Python and SQL serves as foundational toolkit for data science. Business and domain understanding is the key to any data science project / initiative.
Why ?
If you want to become data scientist because of financial aspect, then there are many other jobs/roles which can help draw higher compensation packages.
But, if you want to get into this, because you think you can talk to data and read between numbers (like reading between lines), it is definitely worth getting into it.
However, it is worth to really understand few basics before you take decision and this is exactly we are here to help and even guide you.
Skills to acquire
There are 4 skills which any data scientist should be acquiring and believe me, these qualities can be acquired by anyone.
1. Problem solving attitude: A Data Scientist has to have a problem solving attitude.
2. Communication: Data Scientist should possess excellent communicate skills because he/she has to present his recommendations (derived from technical steps) to set of non-technical people. Hence, his articulation has to be perfect so that any layman can see the same perspective which a data scientist is carrying. He/She should also be a story teller which makes the final presentation interesting.
3. Programming: This skill makes any data scientist accomplish the task in stipulated time and efficiently. Good programming skills ensure that the solution or model is space and time efficient. It means that the solution should not consume humungous storage or compute to show final results. This includes SQL as well because SQL is required to play around with data spread across multiple tables or even across multiple databases. A model is a pattern denoted in mathematical equation and is outcome of machine learning process.
4. Mathematics / Statistics: Mathematics and Statistics are building blocks of any Data Science project. Probability, differential calculus, hypothesis testing are few areas which help data scientist to debug and fine tune the hyper-parameters effectively.
1. Defining the problem in terms of Data: We all know that well begun is half done. Hence, it is very important quite important that we translate our business problem into Data Science problem. This means that we know what decision we need to take, for eg – whether we need to predict sales or we need to decide whether a product has to be added or not, whether we need to decide to open the store on Sunday or not, whether we acquire a startup or not and so on .
2. Data Collection: Once we have defined Data Science problem, we start collecting data. Undoubtedly, we know that data collection is a foundational building block to any data science problem to solve. Data can be collected through structured format (databases, available datasets, internet history) or unstructured formats (videos, blogs, etc) .
3. Cleansing: Cleaning/Scrubbing the data refers to the process where the data doesn’t have NULL values, data doesn’t too many outliers, irrelevant columns have been removed and so on .
4. Exploratory Data Analysis: Visualize the data with the help of charts to identify patterns, outliers or key insight basis which further actions are required explained in next step (Feature Engineering)
5. Feature Engineering: This step is done to achieve right set of features with the help of following - a) add more records in the data-set, b) add more features, c) group operations (for eg max, min, pivot) d) normalization / scaling of data, e) logarithmic or exponential transformation, f) re-engineer the features for eg dimensionality reduction or identifying collinearity, g) one-hot encoding and there are few more .

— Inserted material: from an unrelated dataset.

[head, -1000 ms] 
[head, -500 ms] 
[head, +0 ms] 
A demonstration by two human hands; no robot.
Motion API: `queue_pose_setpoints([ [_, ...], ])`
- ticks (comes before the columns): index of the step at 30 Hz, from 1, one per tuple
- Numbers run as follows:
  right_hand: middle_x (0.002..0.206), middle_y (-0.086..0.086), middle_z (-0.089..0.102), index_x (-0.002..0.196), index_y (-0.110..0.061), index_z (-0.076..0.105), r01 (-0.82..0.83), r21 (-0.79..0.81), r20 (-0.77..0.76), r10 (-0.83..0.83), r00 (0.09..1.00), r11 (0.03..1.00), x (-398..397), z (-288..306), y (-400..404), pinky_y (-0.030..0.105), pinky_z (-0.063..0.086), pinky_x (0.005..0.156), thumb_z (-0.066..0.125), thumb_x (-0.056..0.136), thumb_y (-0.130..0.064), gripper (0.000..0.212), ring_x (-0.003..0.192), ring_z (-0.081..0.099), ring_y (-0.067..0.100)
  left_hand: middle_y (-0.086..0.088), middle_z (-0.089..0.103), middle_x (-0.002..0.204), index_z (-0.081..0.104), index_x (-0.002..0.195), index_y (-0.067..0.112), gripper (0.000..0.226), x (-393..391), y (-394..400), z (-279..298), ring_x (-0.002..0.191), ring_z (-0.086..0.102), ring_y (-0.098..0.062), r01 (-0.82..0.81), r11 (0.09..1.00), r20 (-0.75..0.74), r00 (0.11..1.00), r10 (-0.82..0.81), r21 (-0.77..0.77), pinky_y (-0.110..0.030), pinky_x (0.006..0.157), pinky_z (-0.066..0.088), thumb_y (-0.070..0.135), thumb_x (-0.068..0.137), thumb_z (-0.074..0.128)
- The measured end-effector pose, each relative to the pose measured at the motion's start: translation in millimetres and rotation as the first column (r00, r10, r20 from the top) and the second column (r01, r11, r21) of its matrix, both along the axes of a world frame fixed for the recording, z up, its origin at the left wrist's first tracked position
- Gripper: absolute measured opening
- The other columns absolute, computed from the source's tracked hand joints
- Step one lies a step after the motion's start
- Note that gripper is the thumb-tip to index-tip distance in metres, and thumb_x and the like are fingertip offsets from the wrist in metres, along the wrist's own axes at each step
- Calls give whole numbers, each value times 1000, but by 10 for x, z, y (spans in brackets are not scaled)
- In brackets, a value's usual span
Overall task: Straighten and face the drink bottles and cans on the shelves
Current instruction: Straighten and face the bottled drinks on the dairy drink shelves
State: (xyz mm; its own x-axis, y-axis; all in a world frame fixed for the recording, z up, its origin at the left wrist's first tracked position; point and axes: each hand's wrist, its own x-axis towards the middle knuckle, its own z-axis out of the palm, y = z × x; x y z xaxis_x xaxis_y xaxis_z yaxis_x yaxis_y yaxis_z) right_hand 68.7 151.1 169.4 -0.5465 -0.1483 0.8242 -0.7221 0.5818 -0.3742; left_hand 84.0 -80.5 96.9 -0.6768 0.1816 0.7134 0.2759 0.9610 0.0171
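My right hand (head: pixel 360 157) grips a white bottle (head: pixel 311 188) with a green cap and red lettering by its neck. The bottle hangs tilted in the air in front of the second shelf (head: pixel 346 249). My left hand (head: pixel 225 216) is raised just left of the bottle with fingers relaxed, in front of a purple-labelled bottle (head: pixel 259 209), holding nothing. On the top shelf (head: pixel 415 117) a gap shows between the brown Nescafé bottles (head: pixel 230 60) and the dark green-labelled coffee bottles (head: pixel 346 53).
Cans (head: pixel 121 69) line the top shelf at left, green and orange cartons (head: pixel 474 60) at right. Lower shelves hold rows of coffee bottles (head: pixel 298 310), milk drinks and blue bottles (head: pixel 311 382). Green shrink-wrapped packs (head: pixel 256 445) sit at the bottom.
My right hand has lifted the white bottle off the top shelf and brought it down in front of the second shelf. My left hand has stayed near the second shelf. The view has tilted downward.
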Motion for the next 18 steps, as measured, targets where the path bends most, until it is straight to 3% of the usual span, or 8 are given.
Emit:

6. Algorithm Selection: There are multiple algorithms which can be applied for a single business problem hence we can test multiple algorithms. For eg in case of classification, we can use logistics regression or decision trees or Naive Bayes depending on which algorithm gives better accuracy.
7. Modelling: This includes training the model which means finding right set of weights (associated with columns/features/data) to create a generalized equation (see our page on Machine Learning).
8. Business Insights: Finally, create set of recommendations for the business problem in a pack of MS-PowerPoint slides. This may include the charts from EDA (exploratory data analysis) and output of machine learning model. However, the final deliverable of data science project is the insights aiding to take business decisions.
1. Data Analyst: This role is responsible of data cleaning, visualization and transformation so that the analysis can be performed. In an ideal world, Data Analyst should be able to do analysis and come with some recommendations however usually, data analysts only do cleaning, visualization and transformation.
2. Data Engineer: This role is responsible for creating environment and platform so that models and analysis can be run. They are usually responsible for setting up Big data environment or infrastructure so that Data Scientists can run their algorithms.
3. Database Administrator: This is quite commonly known term and is responsible for managing database, which is structured data.
4. Machine Learning Engineer: This role is responsible for creating predictive models like classification, regression, clustering using algorithms such as decision trees, support vector machines, K-Means, etc. This role touches upon creating statistical inferences which benefits him/her while improving the accuracy of a model.
5. Data Architect: This role is more towards developing design and architecture of the enterprise data lake and data warehouse.
6. Business Analyst: This is a techno-business role where this person captures business requirements and environmental dimensions. He/She also translates business problem into scope and upto some extent gives data science shape to business problem.
7. Data Scientist: Undoubtedly, this is one of the most demanding jobs/roles as of now. This role is responsible for giving final recommendations or crafting a model which gives recommendations. A data scientist performs data analysis, performs statistical test, creates models and finally presents to business as well.
8. Data Consultant: This role is a scientist with extra-ordinary communication skills to convert prospects into deal.